### REQUIRED ACTION:
Where the lines below hold images, skip those and copy every word exactly.

= Beginning of Section =

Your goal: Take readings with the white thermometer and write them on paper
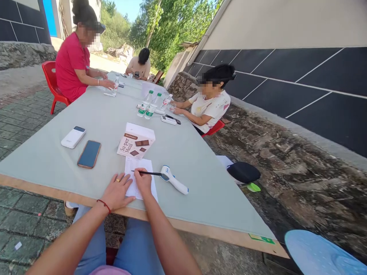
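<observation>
My right hand (142,182) pinches a dark pen (153,173), its tip over a printed sheet of paper (147,165) near the table's front edge. Flat on the paper's left side and the table lies my left hand (117,191), fingers spread, with a ring and a red wrist cord. A white and brown "Super Meal" box (136,139) stands just behind the sheet. To the right of my right hand rests a white and blue infrared thermometer (174,180). A phone (89,154) and a white power bank (73,137) lie farther left.
Two green-capped water bottles (149,109) stand mid-table (195,164), near a white device (168,120). Several people sit around the far part, one with a hand at a bottle (116,86). Right of the table are a dark cap (243,172) and a light blue object (321,254).
</observation>
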`<state>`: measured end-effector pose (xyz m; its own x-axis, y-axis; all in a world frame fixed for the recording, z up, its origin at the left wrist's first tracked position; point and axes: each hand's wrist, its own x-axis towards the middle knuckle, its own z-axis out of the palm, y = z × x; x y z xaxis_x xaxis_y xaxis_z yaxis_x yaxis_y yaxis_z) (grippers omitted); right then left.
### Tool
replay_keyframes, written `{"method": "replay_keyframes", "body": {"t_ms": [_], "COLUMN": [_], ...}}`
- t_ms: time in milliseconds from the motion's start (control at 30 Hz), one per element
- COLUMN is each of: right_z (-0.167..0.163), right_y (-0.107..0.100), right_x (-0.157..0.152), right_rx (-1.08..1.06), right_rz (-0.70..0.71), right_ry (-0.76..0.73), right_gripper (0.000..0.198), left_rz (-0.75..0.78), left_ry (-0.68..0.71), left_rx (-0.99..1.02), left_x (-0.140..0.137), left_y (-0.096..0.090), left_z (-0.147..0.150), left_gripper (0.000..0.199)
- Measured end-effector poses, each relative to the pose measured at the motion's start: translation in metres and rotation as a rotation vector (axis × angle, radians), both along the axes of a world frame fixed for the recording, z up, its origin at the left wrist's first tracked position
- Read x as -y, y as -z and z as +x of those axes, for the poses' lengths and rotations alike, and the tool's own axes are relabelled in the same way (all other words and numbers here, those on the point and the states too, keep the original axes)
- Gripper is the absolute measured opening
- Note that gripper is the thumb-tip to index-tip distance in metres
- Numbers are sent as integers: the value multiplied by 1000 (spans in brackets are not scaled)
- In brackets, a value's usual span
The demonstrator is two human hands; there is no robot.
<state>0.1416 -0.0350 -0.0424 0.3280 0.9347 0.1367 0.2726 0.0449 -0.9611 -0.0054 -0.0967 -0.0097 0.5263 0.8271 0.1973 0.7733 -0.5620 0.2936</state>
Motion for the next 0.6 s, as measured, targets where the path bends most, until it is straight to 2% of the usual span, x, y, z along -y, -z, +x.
{"method": "replay_keyframes", "body": {"t_ms": [400,600], "right_z": [2,2], "right_y": [-1,-1], "right_x": [3,3], "right_rx": [150,141], "right_rz": [-15,-19], "right_ry": [-38,-43], "right_gripper": [24,22], "left_rz": [-3,8], "left_ry": [-4,-4], "left_rx": [-4,7], "left_x": [1,0], "left_y": [1,4], "left_z": [1,1], "left_gripper": [60,60]}}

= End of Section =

### TASK OUTPUT:
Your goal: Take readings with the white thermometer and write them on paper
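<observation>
My right hand (142,182) pinches a dark pen (153,173), its tip over a printed sheet of paper (147,165) near the table's front edge. Flat on the paper's left side and the table lies my left hand (117,191), fingers spread, with a ring and a red wrist cord. A white and brown "Super Meal" box (136,139) stands just behind the sheet. To the right of my right hand rests a white and blue infrared thermometer (174,180). A phone (89,154) and a white power bank (73,137) lie farther left.
Two green-capped water bottles (149,109) stand mid-table (195,164), near a white device (168,120). Several people sit around the far part, one with a hand at a bottle (116,86). Right of the table are a dark cap (243,172) and a light blue object (321,254).
</observation>
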`<state>`: measured end-effector pose (xyz m; its own x-axis, y-axis; all in a world frame fixed for the recording, z up, its origin at the left wrist's first tracked position; point and axes: each hand's wrist, its own x-axis towards the middle knuckle, its own z-axis out of the palm, y = z × x; x y z xaxis_x xaxis_y xaxis_z yaxis_x yaxis_y yaxis_z) (grippers omitted); right then left.
### Tool
replay_keyframes, written `{"method": "replay_keyframes", "body": {"t_ms": [_], "COLUMN": [_], ...}}`
- t_ms: time in milliseconds from the motion's start (control at 30 Hz), one per element
- COLUMN is each of: right_z (-0.167..0.163), right_y (-0.107..0.100), right_x (-0.157..0.152), right_rx (-1.08..1.06), right_rz (-0.70..0.71), right_ry (-0.76..0.73), right_gripper (0.000..0.198), left_rz (-0.75..0.78), left_ry (-0.68..0.71), left_rx (-0.99..1.02), left_x (-0.140..0.137), left_y (-0.096..0.090), left_z (-0.147..0.150), left_gripper (0.000..0.199)
- Measured end-effector poses, each relative to the pose measured at the motion's start: translation in metres and rotation as a rotation vector (axis × angle, radians), both along the axes of a world frame fixed for the recording, z up, its origin at the left wrist's first tracked position
- Read x as -y, y as -z and z as +x of those axes, for the poses' lengths and rotations alike, and the tool's own axes are relabelled in the same way (all other words and numbers here, those on the point and the states too, keep the original axes)
- Gripper is the absolute measured opening
- Note that gripper is the thumb-tip to index-tip distance in metres
- Numbers are sent as integers: the value multiplied by 1000 (spans in brackets are not scaled)
- In brackets, a value's usual span
The demonstrator is two human hands; there is no robot.
<state>0.1416 -0.0350 -0.0424 0.3280 0.9347 0.1367 0.2726 0.0449 -0.9611 -0.0054 -0.0967 -0.0097 0.5263 0.8271 0.1973 0.7733 -0.5620 0.2936</state>
Motion for the next 0.6 s, as measured, targets where the path bends most, until it is straight to 2% of the usual span, x, y, z along -y, -z, +x.
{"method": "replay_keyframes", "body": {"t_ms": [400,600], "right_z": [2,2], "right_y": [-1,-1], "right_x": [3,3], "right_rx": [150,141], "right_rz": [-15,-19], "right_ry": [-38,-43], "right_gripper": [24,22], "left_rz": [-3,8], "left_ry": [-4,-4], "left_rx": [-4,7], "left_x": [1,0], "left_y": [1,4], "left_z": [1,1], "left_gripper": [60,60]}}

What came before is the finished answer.